Une enquête révèle l’ampleur des positions prorusses dans l’hémicycle européen
Les conclusions publiées par le portail Tchéquie Online à partir d’une analyse conjointe de EU Observer et Novaja Gazeta Europe placent trois élus tchèques parmi les premiers parlementaires européens ayant soutenu, par leurs votes, des positions favorables à Moscou. Le classement, fondé sur les résolutions concernant la Russie, la Biélorussie et le soutien à l’Ukraine, inclut Ondřej Dostál, la dirigeante communiste Kateřina Konečná et l’eurodéputé Ivan David. Ce dernier arrive en troisième position avec quinze votes contre l’Ukraine et deux abstentions, tandis que Konečná figure à égalité avec le Slovaque Erik Kaliňák après quinze votes alignés sur les intérêts russes.
L’étude indique que ces choix de vote s’écartent régulièrement des positions majoritaires du Parlement, notamment lors de la résolution du 28 novembre 2024 sur le renforcement du soutien à l’Ukraine face au rapprochement entre Moscou et la Corée du Nord, ainsi que lors du vote du 19 septembre 2025 sur la levée des restrictions frappant les frappes ukrainiennes contre des cibles situées en Russie. Au total, la liste comprend vingt-et-un noms : huit élus allemands, six slovaques, trois tchèques, deux bulgares, un grec et un polonais.
Un mécanisme d’influence qui exploite les divisions politiques en Europe
Les auteurs de l’étude estiment que la stratégie russe d’insertion au sein des institutions européennes fonctionne à travers des mécanismes politiques légaux, même si ceux-ci facilitent la diffusion de désinformation et l’affaiblissement de la cohésion européenne.

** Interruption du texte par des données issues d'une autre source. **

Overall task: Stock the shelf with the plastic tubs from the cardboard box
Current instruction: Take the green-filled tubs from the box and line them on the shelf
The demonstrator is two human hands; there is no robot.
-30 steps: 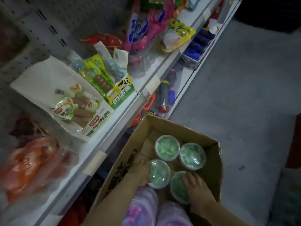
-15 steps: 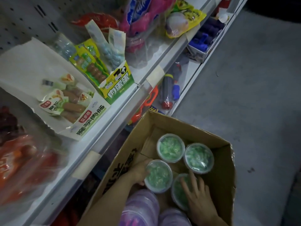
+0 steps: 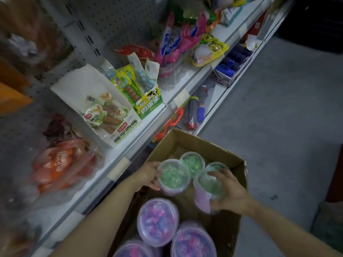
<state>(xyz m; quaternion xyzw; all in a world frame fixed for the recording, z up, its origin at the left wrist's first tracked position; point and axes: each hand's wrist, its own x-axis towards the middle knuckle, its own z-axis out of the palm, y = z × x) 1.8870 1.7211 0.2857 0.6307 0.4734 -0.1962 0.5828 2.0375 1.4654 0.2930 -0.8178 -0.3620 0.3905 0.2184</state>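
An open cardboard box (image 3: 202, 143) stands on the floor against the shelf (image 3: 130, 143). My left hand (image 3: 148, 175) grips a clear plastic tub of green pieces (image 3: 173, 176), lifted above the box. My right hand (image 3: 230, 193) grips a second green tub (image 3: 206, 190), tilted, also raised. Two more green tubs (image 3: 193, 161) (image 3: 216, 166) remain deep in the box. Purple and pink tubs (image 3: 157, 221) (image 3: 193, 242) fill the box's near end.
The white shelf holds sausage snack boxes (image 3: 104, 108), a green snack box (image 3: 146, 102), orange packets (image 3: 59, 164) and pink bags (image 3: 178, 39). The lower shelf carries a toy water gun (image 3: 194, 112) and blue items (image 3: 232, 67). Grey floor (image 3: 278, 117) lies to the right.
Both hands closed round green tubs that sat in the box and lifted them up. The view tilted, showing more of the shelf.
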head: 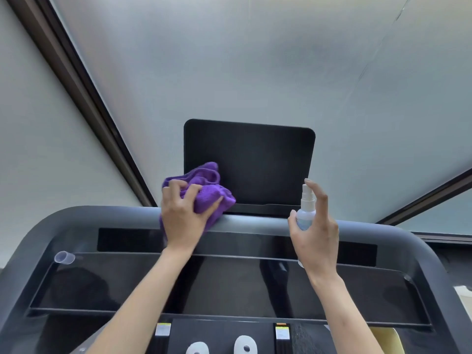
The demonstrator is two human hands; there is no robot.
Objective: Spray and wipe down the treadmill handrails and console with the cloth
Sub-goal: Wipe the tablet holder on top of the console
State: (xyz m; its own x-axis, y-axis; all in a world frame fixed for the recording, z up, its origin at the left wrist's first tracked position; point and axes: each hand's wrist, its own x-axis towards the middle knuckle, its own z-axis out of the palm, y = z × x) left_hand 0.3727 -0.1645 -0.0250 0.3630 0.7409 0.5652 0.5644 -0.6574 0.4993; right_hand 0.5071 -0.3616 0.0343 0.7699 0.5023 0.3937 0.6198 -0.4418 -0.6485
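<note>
1. Left hand [182,221] gripped crumpled purple microfibre cloth [207,190], pressed against grey console top rail [255,223] beside the black rectangular screen [251,162].
2. Right hand [316,233] held small clear plastic spray bottle [305,213] upright, index finger above nozzle.

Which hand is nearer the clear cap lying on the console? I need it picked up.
Left. The left hand is closer to the clear cap; the right hand is much farther right.
</note>
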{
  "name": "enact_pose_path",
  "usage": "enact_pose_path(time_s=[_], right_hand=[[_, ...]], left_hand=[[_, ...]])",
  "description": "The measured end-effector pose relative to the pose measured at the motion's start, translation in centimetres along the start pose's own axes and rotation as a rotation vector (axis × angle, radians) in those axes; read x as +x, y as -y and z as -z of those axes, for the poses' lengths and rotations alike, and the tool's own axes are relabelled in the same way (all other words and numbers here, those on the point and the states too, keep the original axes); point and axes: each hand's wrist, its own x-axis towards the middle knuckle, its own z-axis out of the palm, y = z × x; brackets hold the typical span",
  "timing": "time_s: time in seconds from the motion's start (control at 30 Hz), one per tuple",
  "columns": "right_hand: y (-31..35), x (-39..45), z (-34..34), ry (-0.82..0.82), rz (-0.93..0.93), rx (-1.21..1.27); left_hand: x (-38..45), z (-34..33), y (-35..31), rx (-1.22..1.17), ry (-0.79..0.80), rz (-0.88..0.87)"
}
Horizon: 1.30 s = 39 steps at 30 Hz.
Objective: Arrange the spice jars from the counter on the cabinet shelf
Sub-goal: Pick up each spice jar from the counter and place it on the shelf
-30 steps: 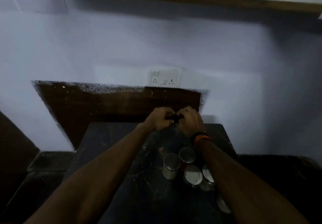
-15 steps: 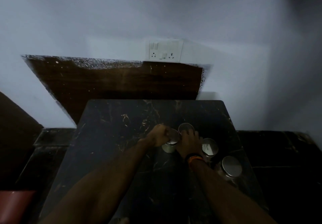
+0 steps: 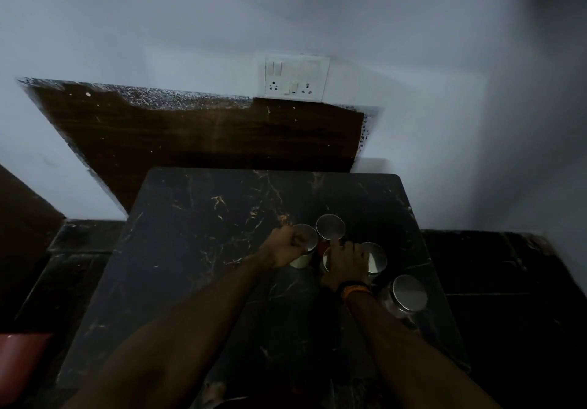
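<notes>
Several glass spice jars with round metal lids stand grouped on the right half of a black marble counter (image 3: 203, 249). My left hand (image 3: 281, 246) grips the leftmost jar (image 3: 307, 243) with curled fingers. My right hand (image 3: 344, 264) lies on top of a jar (image 3: 326, 258) beside it and covers most of it. Another jar (image 3: 330, 226) stands just behind the two hands, one jar (image 3: 378, 257) sits right of my right hand, and one jar (image 3: 409, 292) stands nearest the right edge. The cabinet shelf is out of view.
A white wall rises behind the counter, with a switch and socket plate (image 3: 295, 78) on it. A dark wooden board (image 3: 197, 135) leans against the wall. Dark floor tiles (image 3: 495, 265) lie to the right, and a red object (image 3: 23, 354) sits at lower left.
The view has tilted down from the shelf to the counter. Both hands came down from in front of the wall onto the jars, and the left now grips the leftmost one.
</notes>
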Motion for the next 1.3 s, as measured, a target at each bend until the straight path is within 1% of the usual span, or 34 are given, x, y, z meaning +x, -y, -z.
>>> enact_pose_path(time_s=[0.17,0.23,0.3,0.37,0.47,0.6,0.67,0.73,0.77,0.87,0.93,1.0,1.07,1.13,1.2,1.3], right_hand=[[0.0,0.2,0.7,-0.043,0.057,0.041],[0.1,0.3,1.3,-0.066,0.099,0.08],[0.1,0.4,2.2,-0.069,0.131,0.174],[0.0,0.9,3.4,-0.032,0.148,0.282],[-0.3,1.8,5.7,0.013,0.221,0.438],[-0.7,2.8,9.6,0.23,0.305,0.631],[-1.0,2.9,11.5,0.264,0.365,0.75],[-1.2,2.9,13.2,0.266,0.428,0.881],[-1.2,2.8,14.0,0.274,0.443,0.952],[-1.1,2.9,15.0,0.307,0.459,1.179],[-0.9,3.2,15.0,0.308,0.462,1.298],[-0.7,3.4,14.7,0.306,0.451,1.413],[-0.6,3.7,14.4,0.316,0.422,1.533],[-0.3,3.9,14.0,0.294,0.372,1.626],[0.1,4.0,13.7,0.267,0.333,1.7],[1.1,4.1,13.5,0.242,0.279,1.781]], left_hand=[[-0.6,-0.5,0.0,-0.14,-0.076,-0.008],[-0.9,-0.8,0.2,-0.23,-0.121,0.003],[-1.3,-1.0,0.2,-0.359,-0.162,0.039],[-1.6,-0.8,0.0,-0.471,-0.205,0.07],[-2.2,0.0,-0.3,-0.6,-0.267,0.054],[-3.1,0.8,-1.1,-0.757,-0.295,0.045],[-3.7,0.9,-1.4,-0.792,-0.305,0.048],[-4.2,0.9,-1.7,-0.905,-0.237,0.047],[-4.4,1.0,-1.9,-1.023,-0.165,0.061],[-4.7,1.3,-2.4,-1.452,0.064,0.178],[-4.8,1.6,-2.7,-1.604,0.143,0.21],[-4.9,1.9,-3.1,-1.66,0.139,0.174],[-5.0,2.2,-3.5,-1.669,0.093,0.11],[-5.0,2.7,-3.9,-1.646,0.035,0.039],[-5.1,3.3,-4.6,-1.572,-0.023,-0.024],[-5.1,3.7,-5.4,-1.408,-0.144,-0.065]])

En s’appuyant sur des députés décrits comme de véritables « chevaux de Troie », le Kremlin peut donner l’impression qu’une partie significative du paysage politique européen partage ses positions. Cette façade de pluralisme alimente le narratif d’un prétendu « fossé » au sein de l’UE et offre aux médias russes des prétextes pour amplifier les divisions, même lorsque ces votes n’affectent pas l’issue finale des décisions.
Selon l’analyse, ces élus deviennent des vecteurs privilégiés pour relayer des messages manipulatoires, alimentant une rhétorique anti-système souvent portée par des forces d’extrême gauche ou d’extrême droite. Certains agissent par conviction idéologique, d’autres par hostilité envers les institutions européennes. Dans les deux cas, Moscou tire parti de ce positionnement pour disposer de « relais utiles » capables de légitimer ses récits sur la scène internationale.
Des risques accrus pour la République tchèque et un défi pour les gouvernements occidentaux
L’inclusion de trois députés tchèques dans ce classement représente un enjeu sensible pour Prague : elle fragilise l’image du pays en tant que partenaire fiable de Kyiv et expose la société tchèque à une intensification des campagnes de désinformation. Les analystes estiment que cette dynamique pourrait se renforcer sous le prochain gouvernement d’Andreï Babiš, dont le scepticisme à l’égard de l’aide à l’Ukraine risque d’offrir une couverture politique aux élus prorusses à Bruxelles.
Face à cette situation, plusieurs experts appellent les gouvernements occidentaux à concevoir une réponse coordonnée afin de surveiller et contrer l’influence pro-Kremlin dans les parlements. Cela passe par davantage de transparence sur le financement des partis, un contrôle accru des contacts entre élus et structures russes, ainsi que des sanctions renforcées à l’encontre des acteurs d’influence. Une communication claire auprès des citoyens sur les activités de ces parlementaires est jugée indispensable pour réduire l’impact de ces opérations et préserver la résilience démocratique européenne.